In questi 20 anni di occupazione militare gli USA hanno speso 2.300 miliardi di dollari, la Germania 19 miliardi di euro e l’Italia 8,7 miliardi di euro. La "liberazione delle donne" non è stata garantita: l’87% delle donne afghane è ancora analfabeta; le donne che hanno avuto la possibilità di studiare e lavorare costituiscono un’esigua minoranza, usata dall’Occidente per dimostrare il successo dell’occupazione.
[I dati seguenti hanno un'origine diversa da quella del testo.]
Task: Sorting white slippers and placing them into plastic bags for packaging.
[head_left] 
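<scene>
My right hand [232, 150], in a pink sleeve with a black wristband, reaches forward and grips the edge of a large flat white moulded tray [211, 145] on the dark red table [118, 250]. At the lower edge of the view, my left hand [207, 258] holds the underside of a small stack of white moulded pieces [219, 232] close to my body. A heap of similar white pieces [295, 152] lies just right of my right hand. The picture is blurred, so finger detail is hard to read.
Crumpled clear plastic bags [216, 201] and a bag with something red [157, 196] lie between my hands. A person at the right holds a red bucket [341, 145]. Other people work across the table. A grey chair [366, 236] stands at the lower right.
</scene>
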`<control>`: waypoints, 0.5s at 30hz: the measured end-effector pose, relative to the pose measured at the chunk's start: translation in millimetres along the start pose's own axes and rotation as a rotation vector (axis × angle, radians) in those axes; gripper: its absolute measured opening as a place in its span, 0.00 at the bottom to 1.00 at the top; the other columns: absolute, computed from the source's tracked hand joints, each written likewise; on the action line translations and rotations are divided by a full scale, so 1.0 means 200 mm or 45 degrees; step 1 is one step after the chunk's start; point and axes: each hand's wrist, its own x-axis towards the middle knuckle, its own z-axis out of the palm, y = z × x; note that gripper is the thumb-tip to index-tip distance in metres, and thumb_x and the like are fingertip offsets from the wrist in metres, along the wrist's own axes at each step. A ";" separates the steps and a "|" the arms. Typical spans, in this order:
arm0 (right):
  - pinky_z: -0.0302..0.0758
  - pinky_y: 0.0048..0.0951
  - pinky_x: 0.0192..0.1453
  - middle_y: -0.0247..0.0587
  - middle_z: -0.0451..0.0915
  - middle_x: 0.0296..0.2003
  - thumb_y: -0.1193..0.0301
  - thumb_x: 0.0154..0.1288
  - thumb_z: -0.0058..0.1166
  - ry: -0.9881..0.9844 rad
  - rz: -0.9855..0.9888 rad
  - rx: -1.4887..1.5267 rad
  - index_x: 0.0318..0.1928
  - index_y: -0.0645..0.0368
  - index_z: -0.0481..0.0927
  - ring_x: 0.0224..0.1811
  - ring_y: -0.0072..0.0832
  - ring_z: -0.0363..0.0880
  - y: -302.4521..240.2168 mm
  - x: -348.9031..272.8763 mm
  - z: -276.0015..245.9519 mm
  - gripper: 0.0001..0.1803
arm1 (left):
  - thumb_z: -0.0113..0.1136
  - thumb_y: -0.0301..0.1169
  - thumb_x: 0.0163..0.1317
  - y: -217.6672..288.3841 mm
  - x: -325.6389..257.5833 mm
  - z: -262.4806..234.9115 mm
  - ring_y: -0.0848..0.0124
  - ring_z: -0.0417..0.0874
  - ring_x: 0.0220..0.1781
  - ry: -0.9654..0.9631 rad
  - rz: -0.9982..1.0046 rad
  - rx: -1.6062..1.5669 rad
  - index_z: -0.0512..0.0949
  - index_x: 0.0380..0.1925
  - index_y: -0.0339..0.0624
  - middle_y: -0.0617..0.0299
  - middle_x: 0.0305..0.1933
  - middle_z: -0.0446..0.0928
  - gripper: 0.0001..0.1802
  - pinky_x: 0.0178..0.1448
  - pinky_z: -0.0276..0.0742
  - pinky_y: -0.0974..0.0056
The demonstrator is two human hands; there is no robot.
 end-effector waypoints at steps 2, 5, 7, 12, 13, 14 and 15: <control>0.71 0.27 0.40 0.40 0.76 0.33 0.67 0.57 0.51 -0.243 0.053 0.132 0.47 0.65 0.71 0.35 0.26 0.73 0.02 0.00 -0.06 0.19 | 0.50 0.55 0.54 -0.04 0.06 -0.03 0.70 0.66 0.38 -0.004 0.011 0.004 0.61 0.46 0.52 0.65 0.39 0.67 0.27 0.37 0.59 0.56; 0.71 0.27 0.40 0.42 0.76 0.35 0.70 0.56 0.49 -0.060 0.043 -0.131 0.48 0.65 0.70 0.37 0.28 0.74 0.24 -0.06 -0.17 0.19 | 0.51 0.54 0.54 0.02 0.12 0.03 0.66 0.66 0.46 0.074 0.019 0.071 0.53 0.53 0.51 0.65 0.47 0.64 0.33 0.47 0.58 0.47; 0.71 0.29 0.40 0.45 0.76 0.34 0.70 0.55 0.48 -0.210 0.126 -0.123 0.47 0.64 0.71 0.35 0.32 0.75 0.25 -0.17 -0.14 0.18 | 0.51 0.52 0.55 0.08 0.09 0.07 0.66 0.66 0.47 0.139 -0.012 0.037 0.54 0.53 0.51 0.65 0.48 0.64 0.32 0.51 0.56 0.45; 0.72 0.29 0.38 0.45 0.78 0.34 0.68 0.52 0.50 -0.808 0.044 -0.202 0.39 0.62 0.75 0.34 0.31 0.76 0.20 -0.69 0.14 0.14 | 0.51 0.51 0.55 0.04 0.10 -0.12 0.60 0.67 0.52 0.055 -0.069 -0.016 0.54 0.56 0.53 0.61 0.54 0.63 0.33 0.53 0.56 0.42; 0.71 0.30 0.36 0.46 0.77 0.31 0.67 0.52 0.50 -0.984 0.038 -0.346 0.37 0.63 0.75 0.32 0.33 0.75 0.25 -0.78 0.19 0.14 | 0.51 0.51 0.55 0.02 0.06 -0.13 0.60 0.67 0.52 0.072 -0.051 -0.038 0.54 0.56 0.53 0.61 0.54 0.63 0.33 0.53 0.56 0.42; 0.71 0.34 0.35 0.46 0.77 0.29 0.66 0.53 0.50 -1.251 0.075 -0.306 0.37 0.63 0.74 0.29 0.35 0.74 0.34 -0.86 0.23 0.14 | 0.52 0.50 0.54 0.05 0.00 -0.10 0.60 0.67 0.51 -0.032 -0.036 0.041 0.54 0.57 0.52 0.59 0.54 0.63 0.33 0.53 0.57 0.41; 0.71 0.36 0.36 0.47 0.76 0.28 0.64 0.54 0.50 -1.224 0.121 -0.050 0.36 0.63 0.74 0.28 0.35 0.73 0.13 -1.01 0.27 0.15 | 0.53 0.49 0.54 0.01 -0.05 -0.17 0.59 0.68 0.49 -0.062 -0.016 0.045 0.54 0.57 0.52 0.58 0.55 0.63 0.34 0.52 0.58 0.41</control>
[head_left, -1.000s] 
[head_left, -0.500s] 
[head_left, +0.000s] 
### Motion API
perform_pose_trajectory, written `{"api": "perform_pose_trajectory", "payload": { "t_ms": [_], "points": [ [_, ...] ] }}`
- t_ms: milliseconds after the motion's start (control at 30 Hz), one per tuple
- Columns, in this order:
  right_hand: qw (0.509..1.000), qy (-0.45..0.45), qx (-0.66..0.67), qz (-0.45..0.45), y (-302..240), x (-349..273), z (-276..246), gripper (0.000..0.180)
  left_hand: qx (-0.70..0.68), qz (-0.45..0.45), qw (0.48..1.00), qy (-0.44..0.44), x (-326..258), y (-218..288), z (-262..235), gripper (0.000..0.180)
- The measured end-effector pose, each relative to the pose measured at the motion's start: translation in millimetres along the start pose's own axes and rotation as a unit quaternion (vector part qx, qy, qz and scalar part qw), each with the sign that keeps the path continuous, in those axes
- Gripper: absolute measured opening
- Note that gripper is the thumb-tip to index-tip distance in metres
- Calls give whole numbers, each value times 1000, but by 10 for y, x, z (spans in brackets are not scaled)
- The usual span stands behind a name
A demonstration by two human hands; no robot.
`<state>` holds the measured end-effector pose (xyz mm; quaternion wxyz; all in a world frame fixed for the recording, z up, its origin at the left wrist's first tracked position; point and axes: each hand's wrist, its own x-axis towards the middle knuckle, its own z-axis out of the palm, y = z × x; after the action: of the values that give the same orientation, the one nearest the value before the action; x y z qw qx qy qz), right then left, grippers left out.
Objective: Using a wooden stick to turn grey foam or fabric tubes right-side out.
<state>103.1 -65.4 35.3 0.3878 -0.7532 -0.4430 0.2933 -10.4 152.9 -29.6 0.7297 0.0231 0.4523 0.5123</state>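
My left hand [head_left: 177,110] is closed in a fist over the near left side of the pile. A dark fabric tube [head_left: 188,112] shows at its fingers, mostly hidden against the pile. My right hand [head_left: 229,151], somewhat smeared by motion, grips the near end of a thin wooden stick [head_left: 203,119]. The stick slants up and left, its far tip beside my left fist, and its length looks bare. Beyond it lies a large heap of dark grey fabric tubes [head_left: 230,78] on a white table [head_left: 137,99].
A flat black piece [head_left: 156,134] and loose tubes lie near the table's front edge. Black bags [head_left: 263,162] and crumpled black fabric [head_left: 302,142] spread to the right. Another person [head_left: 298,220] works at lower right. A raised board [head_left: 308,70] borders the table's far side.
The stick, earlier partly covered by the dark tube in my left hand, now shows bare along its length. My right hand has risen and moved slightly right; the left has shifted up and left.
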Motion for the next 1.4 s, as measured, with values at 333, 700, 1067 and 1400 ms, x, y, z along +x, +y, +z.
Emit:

Quanto al terrorismo, oggi in Afghanistan è più che mai rampante; il paese è stato regalato ai talebani, dal 2015 è attiva la violentissima cellula ISIS Khorasan e i signori della guerra a cui nel 2001 la coalizione di potenze occidentali ha dato il potere sono pronti a rialzare la testa nel caso in cui i talebani non assicurino loro una fetta della torta. (comunicato di CISDA).